Additionally, a likely contributing factor of the growth in health and benefit claims is the current environment of traditional class-action cases. Traditional claims have become more difficult to pursue. For example, the pleadings standards in securities class actions have been heightened, and, after AT&T Mobility v. Concepcion, the ability to bring class actions over sales of products involving a consumer contract has been limited. This may have curtailed claims against sellers of financial products, consumer credit, or cellular services.
What’s more, certain organizations that claim they work in the public interest have also pursued or identified health and nutrition claims. Both the Federal Trade Commission (FTC) and the Federal Department of Agriculture have increased scrutiny of food-related marketing in recent years. For example, in March 2010, the commissioner of the FDA issued an “Open Letter to Industry” announcing “I have made improving the scientific accuracy of food labeling one of my priorities.”
Moreover, the FTC is imposing increasingly stringent standards for health and benefit claims. For example, in a settlement agreement with Reebok in a recent case involving athletic footwear, the FTC required any benefit claim to be supported by a “clinical study that is randomized, controlled, blinded to the maximum extent practicable, of at least six weeks duration,” and further indicated that one study might not be enough if another study contradicts the favorable study’s results. Moreover, in other contexts, the FTC has required two well-controlled human clinical studies to support some health-benefit claims.
Plaintiff’s attorneys are quick to follow any FTC or FDA action with a civil complaint. Just as a few examples, Kellogg, Dannon, Coca-Cola, and Nestlé have all seen class actions filed after the FTC made complaints about their marketing of food or beverages. In one recent case, moreover, the FTC appears to have linked closely with the plaintiffs’ bar. After the FTC filed a civil complaint alleging that Reebok had falsely represented the health benefits provided by its EasyTone sneakers, the plaintiffs filed a number of class actions alleging false advertising. In a motion seeking preliminary approval of a settlement, the plaintiffs’ attorneys represented that the FTC had provided them with significant assistance in preparing the class action.
Private groups and the plaintiffs’ bar have also collaborated, as in a recent lawsuit filed against Target. Cardona v. Target Corp., 12-CV-01148 (C.D. Cal. filed Feb. 9, 2012). On November 7, 2011, an organization named Food Safety News announced that it had conducted tests of the honey sold by Target and a number of other large retailers in the United States that revealed that pollen had been filtered out of much of the honey. On February 6, 2012, a putative class action was filed against Target, alleging that the store violated California’s consumer-protection statutes because the product it marketed as “pure honey” was stripped of all pollen during the refining process, rendering it inconsistent with the definition of “honey” used by state and federal regulations.
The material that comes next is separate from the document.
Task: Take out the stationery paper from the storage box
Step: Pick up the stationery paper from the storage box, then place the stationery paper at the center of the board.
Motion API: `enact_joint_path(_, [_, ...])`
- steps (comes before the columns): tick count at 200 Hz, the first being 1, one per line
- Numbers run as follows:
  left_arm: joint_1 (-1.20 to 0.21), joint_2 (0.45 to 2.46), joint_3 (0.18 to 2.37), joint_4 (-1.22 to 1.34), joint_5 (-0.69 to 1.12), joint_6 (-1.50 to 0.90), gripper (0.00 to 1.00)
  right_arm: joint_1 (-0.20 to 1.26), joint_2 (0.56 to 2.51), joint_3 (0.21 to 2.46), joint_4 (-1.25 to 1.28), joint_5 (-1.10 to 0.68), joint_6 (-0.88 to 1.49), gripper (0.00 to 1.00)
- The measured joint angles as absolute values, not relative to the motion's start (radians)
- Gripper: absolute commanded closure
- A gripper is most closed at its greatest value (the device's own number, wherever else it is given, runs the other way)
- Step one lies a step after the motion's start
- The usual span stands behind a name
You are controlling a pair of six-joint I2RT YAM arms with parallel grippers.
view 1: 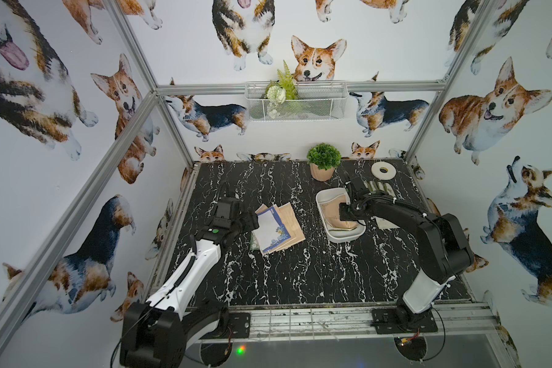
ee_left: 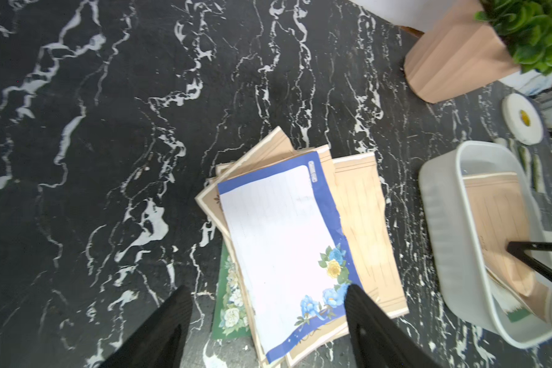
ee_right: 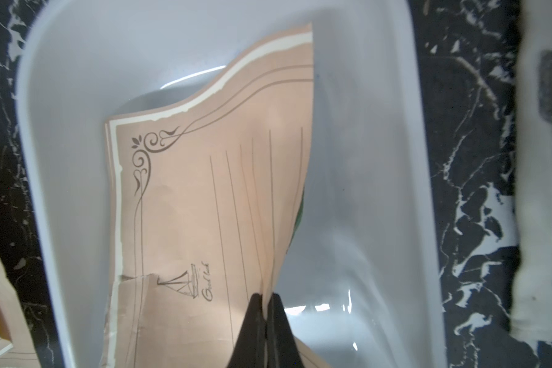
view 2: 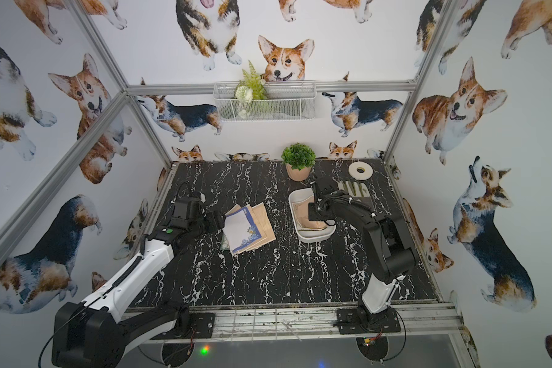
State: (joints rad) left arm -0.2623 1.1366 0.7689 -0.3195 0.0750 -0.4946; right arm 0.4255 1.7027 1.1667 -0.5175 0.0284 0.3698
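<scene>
Paper such as this thin tan ruled letter sheet [ee_right: 204, 207] with scrolled corners is light, limp and quick to crease, so you want an edge pinch and a slow, even lift. Your right gripper [ee_right: 265, 301] has its jaws closed tight on one edge of it, and the sheet bows up inside the shallow glossy white oblong storage box [ee_right: 61, 178]. Under it in the box lies at least one green-edged sheet [ee_left: 517, 313]. Your left gripper [ee_left: 266, 291] hangs wide open, holding nothing, over the loose pile [ee_left: 278, 229] of tan and blue-floral sheets on the black marble-patterned table [ee_left: 109, 127] beside the box.
</scene>
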Motion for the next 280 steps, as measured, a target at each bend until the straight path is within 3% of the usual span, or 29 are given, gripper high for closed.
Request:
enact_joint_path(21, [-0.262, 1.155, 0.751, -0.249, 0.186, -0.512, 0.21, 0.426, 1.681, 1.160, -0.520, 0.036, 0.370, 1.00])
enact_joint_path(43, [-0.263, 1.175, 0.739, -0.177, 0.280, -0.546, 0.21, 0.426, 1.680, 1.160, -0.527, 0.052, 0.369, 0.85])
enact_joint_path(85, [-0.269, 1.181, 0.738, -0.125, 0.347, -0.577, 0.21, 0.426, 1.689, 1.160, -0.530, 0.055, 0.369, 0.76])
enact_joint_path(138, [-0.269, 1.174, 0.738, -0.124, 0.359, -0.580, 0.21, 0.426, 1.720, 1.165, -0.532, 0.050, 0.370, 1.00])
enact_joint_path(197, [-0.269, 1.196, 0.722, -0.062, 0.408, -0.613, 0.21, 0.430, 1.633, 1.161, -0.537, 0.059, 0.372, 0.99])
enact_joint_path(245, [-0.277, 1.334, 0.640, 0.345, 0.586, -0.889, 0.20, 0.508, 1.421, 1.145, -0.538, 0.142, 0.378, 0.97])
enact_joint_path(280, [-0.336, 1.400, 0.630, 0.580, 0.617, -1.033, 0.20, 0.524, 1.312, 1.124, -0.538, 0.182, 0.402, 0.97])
Resolution of Food-Related Class Actions
Challenges to the Pleadings
Courts are increasingly tightening the requirement that a class plaintiff allegedly injured by a company’s marketing claims demonstrate actual injury before certifying a class. Many of these challenges take place on the pleadings, where defendants frequently argue that the health claims in question are true. In Chavez v. Nestlé USA, Inc., for example, the court concluded that the plaintiff’s legal theory did not give rise to a cause of action. There, the plaintiffs alleged that Nestléengaged in false and deceptive advertising of its Juicy Juice drinks based on claims that the juice boosted “brain development” and “immunity.” The plaintiffs argued that the claims were “unsubstantiated” and therefore violated California consumer-protection statutes. The court dismissed all of the plaintiffs’ claims with prejudice, noting that the plaintiffs did not allege how Nestlé’s advertisements were false. Further, the court held that the “unsubstantiated by fact” theory was incompatible with California law, which placed the onus on the plaintiffs to prove or disprove false-advertising claims.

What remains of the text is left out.